In your report you are critical of the life cycle assumption that was put forward by the department—the $25 billion life cycle cost, a 20-year life cycle cost—and you noted in your report that, in fact, the government is planning on flying these planes for at least 36 years.

I notice also in the report that the joint strike fighter program office in the United States provides the department annually with Canadianized costing figures based on a 36-year life cycle cost.

Do you have an explanation for us, from your audit, for why a 20-year life cycle cost was chosen by the department instead of a 36-year life cycle cost?

9:35 a.m.

Auditor General of Canada, Office of the Auditor General of Canada

Michael Ferguson

As I said in response to a previous question, my understanding is that 20 years was the normal practice for the Department of National Defence. However, again, I can't speak for the department and I think the question is best asked of the department.

9:35 a.m.

NDP

Matthew Kellway Beaches—East York, ON

Can you tell me this, then, sir? When these documents are received, they're based on the select acquisition reports that the U.S. Department of Defense provides for the U.S. Congress. I'm sure you've seen these. They're very comprehensive.
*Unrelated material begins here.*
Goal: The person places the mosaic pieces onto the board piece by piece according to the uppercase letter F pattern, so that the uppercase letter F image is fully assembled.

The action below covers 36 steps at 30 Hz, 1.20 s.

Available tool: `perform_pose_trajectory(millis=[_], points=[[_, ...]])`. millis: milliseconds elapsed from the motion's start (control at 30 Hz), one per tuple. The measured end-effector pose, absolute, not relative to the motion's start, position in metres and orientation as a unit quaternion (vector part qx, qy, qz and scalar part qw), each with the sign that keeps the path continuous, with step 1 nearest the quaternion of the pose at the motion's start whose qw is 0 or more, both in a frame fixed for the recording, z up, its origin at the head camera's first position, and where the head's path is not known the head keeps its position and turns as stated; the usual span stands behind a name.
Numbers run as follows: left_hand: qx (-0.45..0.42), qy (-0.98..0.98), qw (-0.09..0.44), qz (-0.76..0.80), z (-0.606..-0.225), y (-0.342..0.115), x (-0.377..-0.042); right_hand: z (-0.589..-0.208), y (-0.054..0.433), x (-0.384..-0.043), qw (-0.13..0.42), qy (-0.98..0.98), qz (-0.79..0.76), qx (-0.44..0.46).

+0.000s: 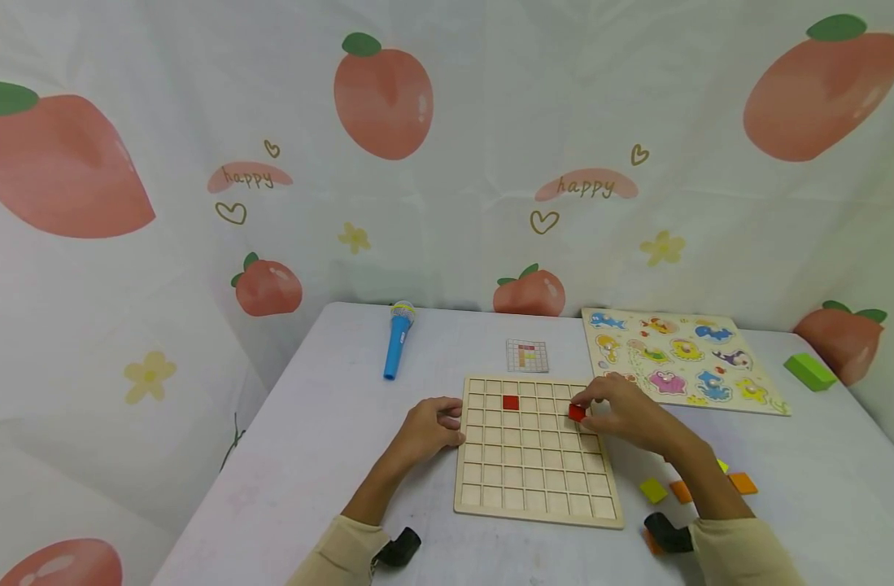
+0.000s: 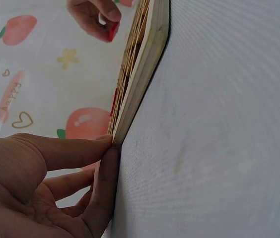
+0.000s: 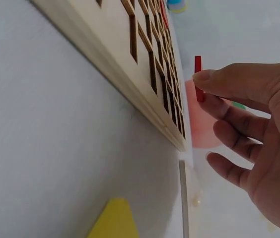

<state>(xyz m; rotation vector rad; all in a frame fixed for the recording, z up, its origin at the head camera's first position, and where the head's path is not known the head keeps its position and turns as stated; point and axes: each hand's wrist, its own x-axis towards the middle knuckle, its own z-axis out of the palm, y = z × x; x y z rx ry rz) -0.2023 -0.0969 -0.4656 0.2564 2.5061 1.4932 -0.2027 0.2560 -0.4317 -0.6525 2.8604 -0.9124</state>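
Observation:
A wooden grid board (image 1: pixel 532 477) lies on the white table, with one red square tile (image 1: pixel 511 402) in a cell of its upper part. At the board's left edge, my left hand (image 1: pixel 428 426) holds the rim between thumb and forefinger. My right hand (image 1: pixel 628 413) pinches a second red tile (image 1: pixel 576 413) over the board's upper right cells. In the right wrist view this thin tile (image 3: pixel 198 79) stands on edge between thumb and fingertips, raised above the grid.
Behind the board lies a small pattern card (image 1: pixel 527 356). A blue toy microphone (image 1: pixel 396 346) lies at the back left. An animal puzzle board (image 1: pixel 681 358) and a green block (image 1: pixel 809 371) are at the back right. Yellow tiles (image 1: pixel 653 490) and orange tiles (image 1: pixel 743 483) lie near my right forearm.

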Motion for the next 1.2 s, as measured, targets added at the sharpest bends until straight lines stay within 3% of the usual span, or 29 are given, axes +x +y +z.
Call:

The 2011 document is 85 pages and full of facts, figures, tables, and so on, supporting the 36-year life cycle cost.

When these are received by the department, where do they go? Who receives these?

9:35 a.m.

Auditor General of Canada, Office of the Auditor General of Canada

Michael Ferguson

Again, I think it's best if the question is directed to the department to give the specifics of what happens. My understanding is that the department receives the information that's related to the expected acquisition in Canada of our jets. Again, just to make sure the question is answered fulsomely, I think the department can best explain what they receive and what they do with it.

9:35 a.m.

NDP

Matthew Kellway Beaches—East York, ON

Thank you, Mr. Ferguson.

I have one very quick question. In paragraph 2.76 you wrote that, “cost data provided by US authorities had been validated by US experts and partner countries, which was not accurate at the time.” Which cost data are you referring to? Is this the cost data that formed the basis of the government's $15 billion life cycle cost?

9:40 a.m.

Auditor General of Canada, Office of the Auditor General of Canada

Michael Ferguson

Thank you.

I will ask Mr. Reed to answer that question.

9:40 a.m.

NDP

The Chair David Christopherson

Very well.

Mr. Reed, briefly, please, sir.

9:40 a.m.

John Reed Principal, Office of the Auditor General of Canada

Thank you, Mr. Chair.

That was specific to the $75 million figure that was used in calculating the acquisition cost—$75 million per aircraft—and not related to the sustainment costs.

9:40 a.m.

NDP

Matthew Kellway Beaches—East York, ON

Okay. Thank you.

9:40 a.m.

NDP

The Chair David Christopherson

Thank you very much.

Moving along, Madam Bateman, you now have the floor, ma'am.

9:40 a.m.

Conservative

Joyce Bateman Winnipeg South Centre, MB

Thank you very much, Mr. Chair.

Thank you very much for being here with your colleagues. We certainly appreciate the work you do.

You will note, sir, that the moment the report findings came out, the Government of Canada took action. We absolutely want to have due diligence, oversight, and transparency in the work we do. That's why the work you do is so very valuable to us, so that we can better serve the citizens of Canada.

And I thank you for that.

I don't want to belabour the point, but you have referenced, on a few occasions, “substantive” costs and “indicative” costs. Could you give a thumbnail sketch that somebody over the fence, when I'm talking back home, will understand? What are substantive costs? What are indicative costs, as you've used them in this context?

9:40 a.m.

Auditor General of Canada, Office of the Auditor General of Canada

Michael Ferguson

Thank you.

I don't think we actually used those terms in this particular audit. I think we used them in perhaps one other.

Mr. Reed can give an explanation, I think.